Örgüt üyesi olmak ne kolay!
.
Bugüne kadar gazetecisinden, Genelkurmay Başkanı’na, bilim adamından, rektöre kadar “terörist” suçlamasıyla karşılaşan yüzlerce insanın hayatından yıllar çalındığı, kendilerinin ve ailelerinin onurunun zedelendiğini gördük. Hem de “bilirkişilerin hatta dünya çapındaki Microsoft firmasının sahte olduğunu açıkladığı deliller”le, hem de “hukuka aykırı” olduğu söylenerek kaldırılan “özel yetkili mahkemeler”le..
Yufka yürek sızlamaz mı?
Şimdi de elinde “biber gazına önlem” olarak “dibinde birkaç damla bulunan (fotoğrafta görülüyor) sirke şişesi” taşıyan 17 yaşındaki kızı da “Molotoflu örgüt üyesi, militan” yaptılar ya, bu etiketin insan üzerine yapıştırılmasının ne kolay olduğunu sanırım bilmeyen kalmadı.

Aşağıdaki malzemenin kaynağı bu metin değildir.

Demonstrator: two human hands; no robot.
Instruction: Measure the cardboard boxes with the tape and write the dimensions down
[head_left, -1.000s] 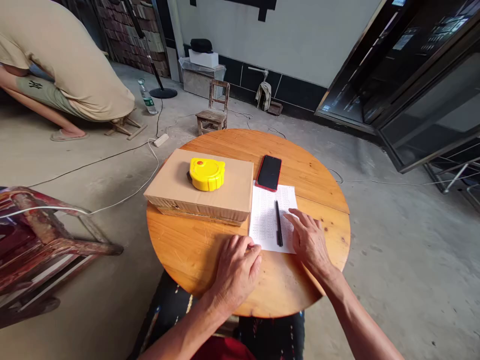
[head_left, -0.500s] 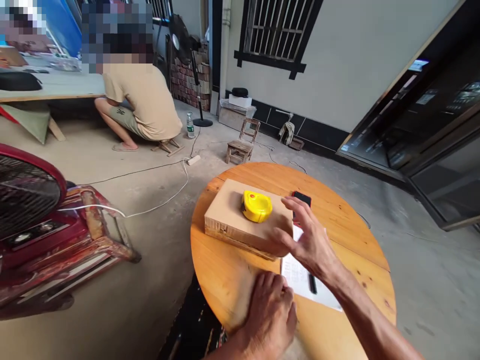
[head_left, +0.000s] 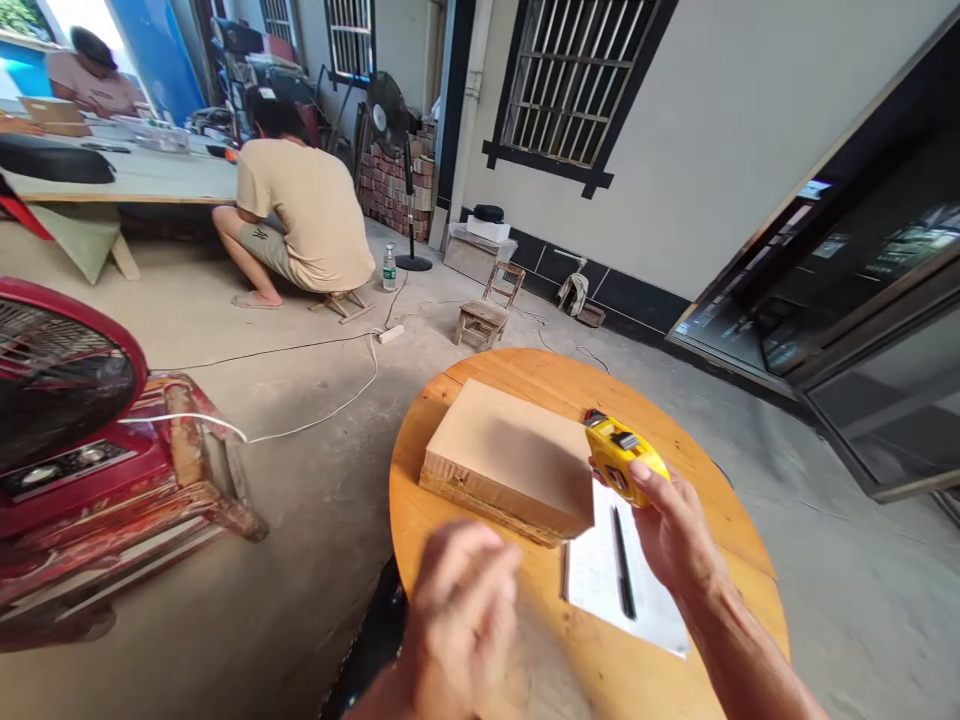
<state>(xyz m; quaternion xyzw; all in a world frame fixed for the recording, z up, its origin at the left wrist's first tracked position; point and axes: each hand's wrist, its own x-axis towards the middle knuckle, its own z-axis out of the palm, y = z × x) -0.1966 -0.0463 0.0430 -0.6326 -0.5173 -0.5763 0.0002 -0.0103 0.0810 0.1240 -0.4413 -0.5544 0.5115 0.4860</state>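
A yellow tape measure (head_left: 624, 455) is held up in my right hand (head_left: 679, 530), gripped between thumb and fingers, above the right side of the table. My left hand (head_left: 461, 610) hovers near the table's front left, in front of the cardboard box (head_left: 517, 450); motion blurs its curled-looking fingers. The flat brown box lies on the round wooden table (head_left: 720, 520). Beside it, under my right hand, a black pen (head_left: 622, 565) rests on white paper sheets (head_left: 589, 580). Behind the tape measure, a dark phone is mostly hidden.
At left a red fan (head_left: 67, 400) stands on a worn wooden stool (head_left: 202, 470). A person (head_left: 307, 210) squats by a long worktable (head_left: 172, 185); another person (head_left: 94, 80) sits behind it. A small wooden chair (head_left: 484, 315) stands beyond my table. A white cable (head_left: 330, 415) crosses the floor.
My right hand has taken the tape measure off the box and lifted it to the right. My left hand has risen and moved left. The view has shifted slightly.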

Ama asıl çelişki İstanbul Valisi’nin “Benim gibi bir yufka yürekliye faşist demelerini kabul edemem” sözünde yatıyor. “Bir yüreğe sahip olmak” tabii önemlidir ama valiler için daha önemlisi “vatandaşın demokratik haklarını bilmek ve onların güvenliğinden sorumlu olmak”tır. Duygudan önce “görev bilinci” gelir böyle işlerde..
Polisin kafasına yakın mesafeden attığı biber gazı fişeğiyle ağır yaralanan iki genç kızdan biri olan lise öğrencisi Dilan’ın babası “Kızımın herhangi bir örgütle ilişkisi olduğunu kanıtlayamazlar. Valinin onu suçlayan sözleri acımızı iki kat arttırdı. Kızımın terörist gibi gösterilmesinden sonra onun geleceğinden endişe duymaya başladım. Vali bu beyanları yaparken elini vicdanına koysun” diyor.
Acaba yufka vicdanlı Vali Mutlu Bey, kendisine söylenen sözü “kabul etmez”ken, daha 17 yaşındaki genç kızın ve ailesinin “terörist” suçlamasını nasıl kabul edebileceğini düşünüyor mu? Onun geleceğine silinmesi güç bir kara iz bırakmak “yufka yüreğini” sızlatıyor mu?
Sadece meraktan soruyorum, çünkü artık sorular bile bu olaylar karşısında anlamını yitirdi!
Anayasa için kimin acelesi var?
TBMM Başkanı Cemil Çiçek yeni anayasa için; “Vatandaş sonuç bekliyor, işi geciktirme imkanı yok. Güneş batmak üzere. Karanlığa kalmadan bu iş bir an evvel yapılmalı” demiş. Tam bir bilmece-bulmaca gibi bu anlatım..
Güneş, karanlık, vatandaş!
Hangi güneş batıyor, hangi karanlıktan söz ediliyor? Yeni anayasa için hangi vatandaş bu kadar acele içinde?
Tamam yeni anayasa yapılacak ama “milletin iradesi” denilen Meclis, oradaki partiler hiçbir konuda bilgi sahibi değilken, PKK’lı Karayılan bile “çözüm diyorlar, çözüm nedir kimse bilmiyor, muhalefet partileri süreç dışı bırakılıyor” derken.. Ortada “getirilmek istenen başkanlık sistemi” gibi çok ciddi ve “Türkiye’ye uymayacağı ve tam baskı sistemine döneceği” neredeyse tüm hukukçular ve siyaset bilimciler tarafından açıklanan bir değişiklik varken anayasa aceleye getirilir mi?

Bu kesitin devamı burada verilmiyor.